▶ [Your instructions]: Your answer must be the listing, given again word for word.

▶ [Supplied data]:
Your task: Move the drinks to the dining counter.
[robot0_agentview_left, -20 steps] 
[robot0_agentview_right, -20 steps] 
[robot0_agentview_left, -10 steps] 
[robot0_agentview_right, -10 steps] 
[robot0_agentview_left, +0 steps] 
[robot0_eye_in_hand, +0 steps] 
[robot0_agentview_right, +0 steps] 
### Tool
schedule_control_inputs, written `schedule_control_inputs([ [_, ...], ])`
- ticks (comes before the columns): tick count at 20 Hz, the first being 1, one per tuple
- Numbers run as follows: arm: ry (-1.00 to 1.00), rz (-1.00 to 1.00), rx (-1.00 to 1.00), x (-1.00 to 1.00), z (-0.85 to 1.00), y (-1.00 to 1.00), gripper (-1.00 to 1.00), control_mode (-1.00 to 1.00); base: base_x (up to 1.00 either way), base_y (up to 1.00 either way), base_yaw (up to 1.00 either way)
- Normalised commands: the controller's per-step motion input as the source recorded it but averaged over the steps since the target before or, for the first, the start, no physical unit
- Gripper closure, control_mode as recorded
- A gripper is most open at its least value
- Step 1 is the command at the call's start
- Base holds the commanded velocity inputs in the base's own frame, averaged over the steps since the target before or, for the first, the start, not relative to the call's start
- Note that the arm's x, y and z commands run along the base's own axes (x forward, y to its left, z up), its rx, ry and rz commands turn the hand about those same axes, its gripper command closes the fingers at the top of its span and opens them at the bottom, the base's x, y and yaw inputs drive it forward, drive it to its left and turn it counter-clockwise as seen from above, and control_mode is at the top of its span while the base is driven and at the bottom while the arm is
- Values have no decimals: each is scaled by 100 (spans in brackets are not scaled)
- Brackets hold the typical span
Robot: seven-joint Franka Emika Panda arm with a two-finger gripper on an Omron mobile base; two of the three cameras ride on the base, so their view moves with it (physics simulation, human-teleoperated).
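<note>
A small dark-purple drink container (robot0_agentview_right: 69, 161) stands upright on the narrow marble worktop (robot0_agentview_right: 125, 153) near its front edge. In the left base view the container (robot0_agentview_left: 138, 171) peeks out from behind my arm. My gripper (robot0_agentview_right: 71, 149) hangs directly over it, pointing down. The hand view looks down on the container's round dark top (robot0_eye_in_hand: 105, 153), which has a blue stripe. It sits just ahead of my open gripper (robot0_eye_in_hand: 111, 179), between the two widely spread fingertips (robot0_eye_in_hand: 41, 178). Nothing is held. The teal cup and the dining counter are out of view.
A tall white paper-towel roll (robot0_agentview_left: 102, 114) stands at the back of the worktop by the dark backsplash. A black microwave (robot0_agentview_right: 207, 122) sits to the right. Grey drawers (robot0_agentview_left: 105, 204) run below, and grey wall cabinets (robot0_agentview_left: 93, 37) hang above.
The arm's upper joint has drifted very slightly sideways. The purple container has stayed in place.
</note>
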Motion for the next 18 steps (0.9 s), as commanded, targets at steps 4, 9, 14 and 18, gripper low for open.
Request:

▶ [Problem solution]:
Your task: Move the drinks to the dining counter.
[robot0_agentview_left, -20 steps] 
[robot0_agentview_right, -20 steps] 
[robot0_agentview_left, -10 steps] 
[robot0_agentview_right, -10 steps] 
[robot0_agentview_left, +0 steps] 
[robot0_eye_in_hand, +0 steps] 
[robot0_agentview_right, +0 steps] 
### Tool
schedule_control_inputs, written `schedule_control_inputs([ [_, ...], ])`
- ticks (comes before the columns): tick count at 20 Hz, the first being 1, one per tuple
- Numbers run as follows: arm: ry (-1.00 to 1.00), rz (-1.00 to 1.00), rx (-1.00 to 1.00), x (-1.00 to 1.00), z (-0.85 to 1.00), y (-1.00 to 1.00), gripper (-1.00 to 1.00), control_mode (-1.00 to 1.00); base: base_x (up to 1.00 either way), base_y (up to 1.00 either way), base_yaw (up to 1.00 either way)
- Normalised commands: the controller's per-step motion input as the source recorded it but averaged over the steps since the target before or, for the first, the start, no physical unit
- Gripper closure, control_mode as recorded
- A gripper is most open at its least value
- Step 1 is the command at the call's start
- Base holds the commanded velocity inputs in the base's own frame, averaged over the steps since the target before or, for the first, the start, not relative to the call's start
- Note that the arm's x, y and z commands run along the base's own axes (x forward, y to its left, z up), its rx, ry and rz commands turn the hand about those same axes, its gripper command closes the fingers at the top of its span and opens them at the bottom, the base's x, y and yaw inputs drive it forward, drive it to its left and turn it counter-clockwise as seen from above, and control_mode is at the top of its span while the base is driven and at the bottom while the arm is
- Values have no decimals: each is scaled by 100 (spans in brackets are not scaled)
- Brackets hold the typical span
Robot: seven-joint Franka Emika Panda arm with a two-finger gripper on an Omron mobile base; two of the three cameras ride on the base, so their view moves with it (physics simulation, human-teleoperated).
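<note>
A small dark-purple drink container (robot0_agentview_right: 69, 161) stands upright on the narrow marble worktop (robot0_agentview_right: 125, 153) near its front edge. In the left base view the container (robot0_agentview_left: 138, 171) peeks out from behind my arm. My gripper (robot0_agentview_right: 71, 149) hangs directly over it, pointing down. The hand view looks down on the container's round dark top (robot0_eye_in_hand: 105, 153), which has a blue stripe. It sits just ahead of my open gripper (robot0_eye_in_hand: 111, 179), between the two widely spread fingertips (robot0_eye_in_hand: 41, 178). Nothing is held. The teal cup and the dining counter are out of view.
A tall white paper-towel roll (robot0_agentview_left: 102, 114) stands at the back of the worktop by the dark backsplash. A black microwave (robot0_agentview_right: 207, 122) sits to the right. Grey drawers (robot0_agentview_left: 105, 204) run below, and grey wall cabinets (robot0_agentview_left: 93, 37) hang above.
The arm's upper joint has drifted very slightly sideways. The purple container has stayed in place.
</note>
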Motion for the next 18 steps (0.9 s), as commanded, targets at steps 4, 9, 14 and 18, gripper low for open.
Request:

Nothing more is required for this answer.